For Rostalski it is a particularly fascinating aspect of the job having the opportunity to influence new technologies. He sees one major challenge in the growing complexity of the systems and in being well networked. "Nowadays, you no longer do anything alone, but rather must be able to work with many different people," Rostalski explains. He also considers the ability to rapidly familiarise oneself with new problems crucial for his job.
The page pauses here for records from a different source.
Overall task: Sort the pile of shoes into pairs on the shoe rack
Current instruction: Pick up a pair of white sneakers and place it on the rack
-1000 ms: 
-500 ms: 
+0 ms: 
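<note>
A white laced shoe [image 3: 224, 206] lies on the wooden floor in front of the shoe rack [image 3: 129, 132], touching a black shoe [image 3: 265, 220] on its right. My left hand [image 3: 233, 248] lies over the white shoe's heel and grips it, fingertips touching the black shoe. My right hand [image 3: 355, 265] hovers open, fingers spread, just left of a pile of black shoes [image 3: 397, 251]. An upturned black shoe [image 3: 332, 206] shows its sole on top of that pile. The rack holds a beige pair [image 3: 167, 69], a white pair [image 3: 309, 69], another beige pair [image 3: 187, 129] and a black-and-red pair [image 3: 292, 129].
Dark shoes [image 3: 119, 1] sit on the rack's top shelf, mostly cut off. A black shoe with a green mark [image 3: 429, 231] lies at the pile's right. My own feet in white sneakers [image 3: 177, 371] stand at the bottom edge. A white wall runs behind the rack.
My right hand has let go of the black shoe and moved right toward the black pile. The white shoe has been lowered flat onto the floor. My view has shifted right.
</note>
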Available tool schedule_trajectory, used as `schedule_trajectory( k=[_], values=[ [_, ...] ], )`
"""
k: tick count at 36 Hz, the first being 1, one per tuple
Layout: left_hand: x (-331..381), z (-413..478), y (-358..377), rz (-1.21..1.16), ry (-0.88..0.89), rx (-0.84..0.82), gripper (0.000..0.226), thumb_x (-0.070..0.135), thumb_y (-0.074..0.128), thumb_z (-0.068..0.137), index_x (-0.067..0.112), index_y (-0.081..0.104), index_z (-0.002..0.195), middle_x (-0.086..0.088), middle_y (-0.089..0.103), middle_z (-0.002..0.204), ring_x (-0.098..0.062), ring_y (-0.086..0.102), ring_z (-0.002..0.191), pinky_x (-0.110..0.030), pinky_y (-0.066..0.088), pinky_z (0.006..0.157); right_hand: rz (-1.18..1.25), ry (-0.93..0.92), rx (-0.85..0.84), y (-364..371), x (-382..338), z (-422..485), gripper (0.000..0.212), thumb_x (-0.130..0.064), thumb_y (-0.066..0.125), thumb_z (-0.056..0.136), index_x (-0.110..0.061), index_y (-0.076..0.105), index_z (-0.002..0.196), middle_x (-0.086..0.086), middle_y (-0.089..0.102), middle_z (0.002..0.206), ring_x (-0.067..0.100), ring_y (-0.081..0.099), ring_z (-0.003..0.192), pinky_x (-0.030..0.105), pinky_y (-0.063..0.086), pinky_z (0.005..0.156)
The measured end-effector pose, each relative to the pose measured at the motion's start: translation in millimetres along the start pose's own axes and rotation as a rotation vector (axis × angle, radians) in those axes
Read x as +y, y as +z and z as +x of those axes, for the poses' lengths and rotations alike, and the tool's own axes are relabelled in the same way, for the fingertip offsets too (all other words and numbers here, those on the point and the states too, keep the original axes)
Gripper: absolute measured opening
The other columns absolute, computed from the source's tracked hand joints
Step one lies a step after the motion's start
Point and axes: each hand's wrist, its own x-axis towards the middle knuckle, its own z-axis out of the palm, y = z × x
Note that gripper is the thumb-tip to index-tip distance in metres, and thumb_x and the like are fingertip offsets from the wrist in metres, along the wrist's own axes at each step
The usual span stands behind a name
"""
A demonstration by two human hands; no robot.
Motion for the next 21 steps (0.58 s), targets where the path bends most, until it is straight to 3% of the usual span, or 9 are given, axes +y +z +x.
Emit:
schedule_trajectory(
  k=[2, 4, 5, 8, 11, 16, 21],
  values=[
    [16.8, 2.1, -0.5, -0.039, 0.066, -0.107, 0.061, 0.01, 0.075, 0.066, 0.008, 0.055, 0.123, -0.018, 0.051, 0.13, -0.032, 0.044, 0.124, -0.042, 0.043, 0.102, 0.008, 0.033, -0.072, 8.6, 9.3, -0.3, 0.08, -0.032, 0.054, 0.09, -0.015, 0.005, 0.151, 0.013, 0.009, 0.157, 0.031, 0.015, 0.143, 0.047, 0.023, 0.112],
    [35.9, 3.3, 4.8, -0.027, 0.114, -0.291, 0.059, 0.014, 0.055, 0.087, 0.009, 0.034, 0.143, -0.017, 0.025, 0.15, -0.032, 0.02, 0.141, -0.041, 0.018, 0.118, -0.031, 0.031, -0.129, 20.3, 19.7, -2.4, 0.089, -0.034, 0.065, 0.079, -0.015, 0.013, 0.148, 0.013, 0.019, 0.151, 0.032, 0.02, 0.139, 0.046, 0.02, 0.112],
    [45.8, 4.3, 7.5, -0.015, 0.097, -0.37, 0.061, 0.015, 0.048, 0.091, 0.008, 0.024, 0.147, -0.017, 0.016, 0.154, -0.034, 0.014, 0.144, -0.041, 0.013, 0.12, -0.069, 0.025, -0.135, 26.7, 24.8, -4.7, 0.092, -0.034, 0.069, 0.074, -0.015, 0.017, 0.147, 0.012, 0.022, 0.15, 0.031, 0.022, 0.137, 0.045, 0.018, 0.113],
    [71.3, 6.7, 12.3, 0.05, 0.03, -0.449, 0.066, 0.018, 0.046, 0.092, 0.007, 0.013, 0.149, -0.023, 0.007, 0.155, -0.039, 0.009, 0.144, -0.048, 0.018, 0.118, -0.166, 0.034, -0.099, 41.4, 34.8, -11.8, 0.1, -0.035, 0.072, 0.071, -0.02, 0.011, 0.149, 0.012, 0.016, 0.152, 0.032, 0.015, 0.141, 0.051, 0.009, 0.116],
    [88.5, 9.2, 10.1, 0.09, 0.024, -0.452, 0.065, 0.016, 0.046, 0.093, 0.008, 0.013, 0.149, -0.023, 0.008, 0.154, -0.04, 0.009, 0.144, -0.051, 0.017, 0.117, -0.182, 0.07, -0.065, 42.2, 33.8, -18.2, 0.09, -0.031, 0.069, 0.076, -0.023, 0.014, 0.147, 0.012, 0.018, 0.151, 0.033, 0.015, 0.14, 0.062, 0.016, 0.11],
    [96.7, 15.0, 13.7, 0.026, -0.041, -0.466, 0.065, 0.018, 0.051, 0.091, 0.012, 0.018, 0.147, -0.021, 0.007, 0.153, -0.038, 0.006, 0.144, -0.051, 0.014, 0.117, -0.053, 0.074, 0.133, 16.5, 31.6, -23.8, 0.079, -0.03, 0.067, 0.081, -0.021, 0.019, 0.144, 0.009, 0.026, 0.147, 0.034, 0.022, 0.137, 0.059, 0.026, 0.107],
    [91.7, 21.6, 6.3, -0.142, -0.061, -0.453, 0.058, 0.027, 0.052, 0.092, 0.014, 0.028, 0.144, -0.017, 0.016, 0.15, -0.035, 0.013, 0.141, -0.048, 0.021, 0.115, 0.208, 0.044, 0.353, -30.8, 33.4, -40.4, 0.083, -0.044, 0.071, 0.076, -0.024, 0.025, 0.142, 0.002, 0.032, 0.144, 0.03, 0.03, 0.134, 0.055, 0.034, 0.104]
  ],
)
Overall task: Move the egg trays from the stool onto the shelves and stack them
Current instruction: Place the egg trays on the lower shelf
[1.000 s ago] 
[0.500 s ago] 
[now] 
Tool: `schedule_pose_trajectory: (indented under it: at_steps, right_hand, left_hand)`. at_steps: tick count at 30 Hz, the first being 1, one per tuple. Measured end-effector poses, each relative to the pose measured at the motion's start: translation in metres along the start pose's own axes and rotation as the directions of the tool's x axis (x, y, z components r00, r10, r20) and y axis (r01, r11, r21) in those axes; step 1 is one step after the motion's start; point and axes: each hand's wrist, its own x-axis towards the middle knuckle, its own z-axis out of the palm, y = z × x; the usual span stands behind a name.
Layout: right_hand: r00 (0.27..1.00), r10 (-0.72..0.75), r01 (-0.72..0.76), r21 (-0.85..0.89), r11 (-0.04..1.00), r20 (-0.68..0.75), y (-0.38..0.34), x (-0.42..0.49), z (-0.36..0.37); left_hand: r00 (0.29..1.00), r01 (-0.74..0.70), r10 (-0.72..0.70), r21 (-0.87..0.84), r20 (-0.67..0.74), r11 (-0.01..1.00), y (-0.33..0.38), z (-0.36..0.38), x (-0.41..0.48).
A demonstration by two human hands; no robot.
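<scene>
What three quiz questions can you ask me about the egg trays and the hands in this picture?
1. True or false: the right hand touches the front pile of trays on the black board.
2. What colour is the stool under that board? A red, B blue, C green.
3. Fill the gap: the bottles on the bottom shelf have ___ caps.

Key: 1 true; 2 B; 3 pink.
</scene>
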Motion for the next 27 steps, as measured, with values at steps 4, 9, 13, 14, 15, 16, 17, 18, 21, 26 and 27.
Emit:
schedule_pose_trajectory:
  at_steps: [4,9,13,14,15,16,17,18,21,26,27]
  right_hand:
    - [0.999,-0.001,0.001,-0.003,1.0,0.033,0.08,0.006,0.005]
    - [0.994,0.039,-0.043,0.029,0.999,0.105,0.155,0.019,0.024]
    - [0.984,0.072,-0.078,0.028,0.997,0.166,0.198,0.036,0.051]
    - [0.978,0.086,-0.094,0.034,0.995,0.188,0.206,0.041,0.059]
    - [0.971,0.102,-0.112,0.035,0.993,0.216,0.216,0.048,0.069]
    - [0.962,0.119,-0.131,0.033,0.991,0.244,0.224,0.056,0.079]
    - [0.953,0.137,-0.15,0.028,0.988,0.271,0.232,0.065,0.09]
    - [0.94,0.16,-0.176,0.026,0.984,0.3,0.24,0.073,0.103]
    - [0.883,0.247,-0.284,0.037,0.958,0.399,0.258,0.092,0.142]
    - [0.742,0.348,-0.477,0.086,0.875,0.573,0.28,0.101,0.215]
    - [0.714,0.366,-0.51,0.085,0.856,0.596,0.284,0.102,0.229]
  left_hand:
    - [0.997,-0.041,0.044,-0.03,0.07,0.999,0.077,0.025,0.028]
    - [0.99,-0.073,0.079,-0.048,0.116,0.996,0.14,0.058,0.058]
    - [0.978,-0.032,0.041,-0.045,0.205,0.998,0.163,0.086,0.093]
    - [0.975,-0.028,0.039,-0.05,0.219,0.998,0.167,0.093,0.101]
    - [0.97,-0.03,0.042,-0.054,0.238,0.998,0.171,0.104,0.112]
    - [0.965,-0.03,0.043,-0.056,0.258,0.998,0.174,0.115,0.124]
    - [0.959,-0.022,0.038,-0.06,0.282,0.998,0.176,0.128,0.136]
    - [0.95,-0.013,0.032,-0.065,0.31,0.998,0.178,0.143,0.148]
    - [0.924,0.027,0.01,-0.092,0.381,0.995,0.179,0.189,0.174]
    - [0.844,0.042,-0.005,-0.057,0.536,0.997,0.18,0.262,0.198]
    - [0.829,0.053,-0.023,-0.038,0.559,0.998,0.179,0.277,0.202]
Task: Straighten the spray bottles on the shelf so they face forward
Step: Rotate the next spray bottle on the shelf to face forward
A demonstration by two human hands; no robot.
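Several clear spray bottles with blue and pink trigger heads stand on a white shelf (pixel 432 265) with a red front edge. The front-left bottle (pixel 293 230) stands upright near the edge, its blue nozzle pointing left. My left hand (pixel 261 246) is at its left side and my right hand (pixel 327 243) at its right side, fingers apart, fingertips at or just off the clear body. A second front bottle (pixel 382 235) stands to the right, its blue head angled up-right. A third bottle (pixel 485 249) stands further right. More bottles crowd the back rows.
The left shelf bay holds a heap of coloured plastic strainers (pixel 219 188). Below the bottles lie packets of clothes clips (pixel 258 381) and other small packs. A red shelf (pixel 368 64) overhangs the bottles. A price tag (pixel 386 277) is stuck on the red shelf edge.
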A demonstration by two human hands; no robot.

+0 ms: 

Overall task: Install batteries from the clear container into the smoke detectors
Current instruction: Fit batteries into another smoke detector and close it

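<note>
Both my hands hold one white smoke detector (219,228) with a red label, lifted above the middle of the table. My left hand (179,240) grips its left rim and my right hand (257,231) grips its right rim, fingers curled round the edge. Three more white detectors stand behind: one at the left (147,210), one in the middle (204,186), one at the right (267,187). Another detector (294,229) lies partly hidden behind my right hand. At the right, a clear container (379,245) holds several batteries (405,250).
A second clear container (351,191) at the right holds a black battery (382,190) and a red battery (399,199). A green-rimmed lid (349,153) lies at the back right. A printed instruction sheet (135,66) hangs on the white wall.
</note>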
Development engineers in demand on the job market
Thomas Hegger, a personnel consultant from Berlin and member of the "Profession, Society & Technology" committee of the Association for Electrical, Electronic & Information Technologies (VDE), confirms this: "In Germany the pace of development is extremely high," he says. "Engineers must be able to keep up." Good development engineers are also creative, have an eye for detail, and go to the limits of what is technically possible. Moreover, they must be good communicators and able to work in a group. "The days of Gyro Gearloose, the inventor who tinkers away at machines in his garage, are over," Hegger stresses.
The personnel consultant rates the career prospects for development engineers as very good. They will find work in almost all sectors, and are particularly in demand in the automotive, mechanical and plant engineering, and electronics industries. The subject of study also barely plays a role. Mechanical and electrical engineering are the classic subjects. A closer look at the job advertisements will confirm that professional experience is rarely required though. "Development engineers gain the fundamental basis for the work in the respective field during their studies. They then acquire the specialist knowledge within the company itself," Hegger explains. Over the course of their careers, they can mostly then choose between a career as a specialist (e.g. a project manager or expert) or in management.